• Problem to solve
Return exactly the span of lines in the following data that opens with the line containing "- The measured" and closes with the line containing "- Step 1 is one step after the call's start". Include nothing else.

• Dataset records
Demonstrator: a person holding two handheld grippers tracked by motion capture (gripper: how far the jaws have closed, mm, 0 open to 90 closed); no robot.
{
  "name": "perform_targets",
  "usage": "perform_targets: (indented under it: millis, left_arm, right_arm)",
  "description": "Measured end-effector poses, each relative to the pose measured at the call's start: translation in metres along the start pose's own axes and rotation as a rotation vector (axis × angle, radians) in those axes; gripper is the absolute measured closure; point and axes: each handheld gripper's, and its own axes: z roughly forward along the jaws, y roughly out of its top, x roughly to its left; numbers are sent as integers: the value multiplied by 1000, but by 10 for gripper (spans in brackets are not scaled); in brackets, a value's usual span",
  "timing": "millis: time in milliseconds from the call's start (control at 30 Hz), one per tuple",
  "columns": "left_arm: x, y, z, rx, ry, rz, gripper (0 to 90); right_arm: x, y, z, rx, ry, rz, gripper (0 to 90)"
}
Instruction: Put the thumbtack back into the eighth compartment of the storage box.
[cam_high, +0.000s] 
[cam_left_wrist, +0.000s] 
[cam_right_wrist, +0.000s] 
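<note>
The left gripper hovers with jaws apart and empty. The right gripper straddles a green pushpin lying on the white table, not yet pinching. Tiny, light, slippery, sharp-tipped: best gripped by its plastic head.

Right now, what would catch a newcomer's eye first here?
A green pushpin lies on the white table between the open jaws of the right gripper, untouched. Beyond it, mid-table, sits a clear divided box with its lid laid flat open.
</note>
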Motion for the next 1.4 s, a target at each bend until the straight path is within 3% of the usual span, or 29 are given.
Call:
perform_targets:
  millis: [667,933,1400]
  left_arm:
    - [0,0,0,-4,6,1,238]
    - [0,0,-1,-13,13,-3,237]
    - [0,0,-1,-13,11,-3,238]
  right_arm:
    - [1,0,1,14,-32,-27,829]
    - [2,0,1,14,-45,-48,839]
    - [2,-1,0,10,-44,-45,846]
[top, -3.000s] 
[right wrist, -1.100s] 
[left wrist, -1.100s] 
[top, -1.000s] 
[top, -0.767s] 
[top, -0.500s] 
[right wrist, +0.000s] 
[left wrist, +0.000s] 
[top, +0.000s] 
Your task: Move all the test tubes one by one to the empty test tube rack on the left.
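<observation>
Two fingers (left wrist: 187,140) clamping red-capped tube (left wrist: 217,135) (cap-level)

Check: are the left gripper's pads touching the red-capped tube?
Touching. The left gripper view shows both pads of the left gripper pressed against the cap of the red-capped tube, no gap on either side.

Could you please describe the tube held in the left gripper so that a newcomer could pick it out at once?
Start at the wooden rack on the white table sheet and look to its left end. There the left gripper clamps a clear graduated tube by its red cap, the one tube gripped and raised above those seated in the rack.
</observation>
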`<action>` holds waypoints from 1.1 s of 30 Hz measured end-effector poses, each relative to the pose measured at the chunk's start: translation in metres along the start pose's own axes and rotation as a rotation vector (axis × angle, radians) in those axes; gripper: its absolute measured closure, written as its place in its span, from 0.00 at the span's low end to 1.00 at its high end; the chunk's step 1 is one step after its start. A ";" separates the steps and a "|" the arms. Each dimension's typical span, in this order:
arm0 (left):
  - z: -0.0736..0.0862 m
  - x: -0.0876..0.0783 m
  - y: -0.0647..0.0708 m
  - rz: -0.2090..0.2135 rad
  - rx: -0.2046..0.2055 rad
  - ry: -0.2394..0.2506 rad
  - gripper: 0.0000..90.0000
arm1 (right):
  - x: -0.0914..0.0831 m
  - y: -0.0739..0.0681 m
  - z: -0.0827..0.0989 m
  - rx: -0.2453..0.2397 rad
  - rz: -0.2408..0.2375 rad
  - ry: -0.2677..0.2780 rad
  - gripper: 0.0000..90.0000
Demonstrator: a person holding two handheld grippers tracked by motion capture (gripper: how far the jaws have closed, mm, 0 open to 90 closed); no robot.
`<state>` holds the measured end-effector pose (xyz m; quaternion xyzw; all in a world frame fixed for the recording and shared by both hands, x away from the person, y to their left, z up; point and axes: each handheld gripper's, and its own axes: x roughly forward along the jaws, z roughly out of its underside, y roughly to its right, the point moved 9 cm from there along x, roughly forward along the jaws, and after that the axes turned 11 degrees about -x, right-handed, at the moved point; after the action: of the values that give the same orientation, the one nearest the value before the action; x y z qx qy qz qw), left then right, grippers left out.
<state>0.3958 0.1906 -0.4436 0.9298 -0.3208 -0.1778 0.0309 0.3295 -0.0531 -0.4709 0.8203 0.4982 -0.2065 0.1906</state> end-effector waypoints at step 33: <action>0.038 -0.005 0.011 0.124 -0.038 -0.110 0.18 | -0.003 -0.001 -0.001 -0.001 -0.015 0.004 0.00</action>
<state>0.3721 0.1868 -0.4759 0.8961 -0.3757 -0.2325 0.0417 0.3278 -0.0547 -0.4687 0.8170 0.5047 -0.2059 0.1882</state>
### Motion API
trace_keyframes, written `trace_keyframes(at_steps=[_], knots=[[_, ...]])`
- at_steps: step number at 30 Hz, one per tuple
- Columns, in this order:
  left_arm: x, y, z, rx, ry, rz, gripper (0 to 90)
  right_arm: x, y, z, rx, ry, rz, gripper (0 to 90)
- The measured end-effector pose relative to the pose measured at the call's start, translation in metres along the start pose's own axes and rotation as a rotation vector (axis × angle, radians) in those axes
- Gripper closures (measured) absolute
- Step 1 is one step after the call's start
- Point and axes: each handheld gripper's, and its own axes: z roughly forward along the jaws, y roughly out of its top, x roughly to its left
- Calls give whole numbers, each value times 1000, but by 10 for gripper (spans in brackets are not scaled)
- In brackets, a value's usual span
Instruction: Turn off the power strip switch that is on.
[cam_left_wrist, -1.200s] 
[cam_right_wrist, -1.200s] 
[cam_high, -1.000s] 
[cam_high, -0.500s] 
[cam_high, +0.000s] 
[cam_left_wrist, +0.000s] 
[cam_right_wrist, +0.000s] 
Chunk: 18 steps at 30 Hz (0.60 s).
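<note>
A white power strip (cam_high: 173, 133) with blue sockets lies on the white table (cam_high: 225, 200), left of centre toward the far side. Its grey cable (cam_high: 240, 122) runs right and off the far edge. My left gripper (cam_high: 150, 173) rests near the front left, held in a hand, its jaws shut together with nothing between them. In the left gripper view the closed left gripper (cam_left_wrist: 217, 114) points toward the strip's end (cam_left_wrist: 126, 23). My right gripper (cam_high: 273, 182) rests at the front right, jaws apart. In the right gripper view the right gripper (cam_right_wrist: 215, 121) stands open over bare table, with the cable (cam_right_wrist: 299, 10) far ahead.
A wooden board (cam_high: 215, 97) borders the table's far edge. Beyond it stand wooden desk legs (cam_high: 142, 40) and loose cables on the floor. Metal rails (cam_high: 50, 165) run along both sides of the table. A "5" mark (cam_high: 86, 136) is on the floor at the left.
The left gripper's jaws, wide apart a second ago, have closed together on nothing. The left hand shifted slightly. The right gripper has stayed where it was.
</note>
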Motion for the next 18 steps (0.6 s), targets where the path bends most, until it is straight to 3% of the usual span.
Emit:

• Answer for this exercise
- The measured end-effector pose relative to the pose measured at the call's start, translation in metres along the start pose's own axes and rotation as a rotation vector (axis × angle, radians) in those axes
- Gripper closures (measured) absolute
- Step 1 is one step after the call's start

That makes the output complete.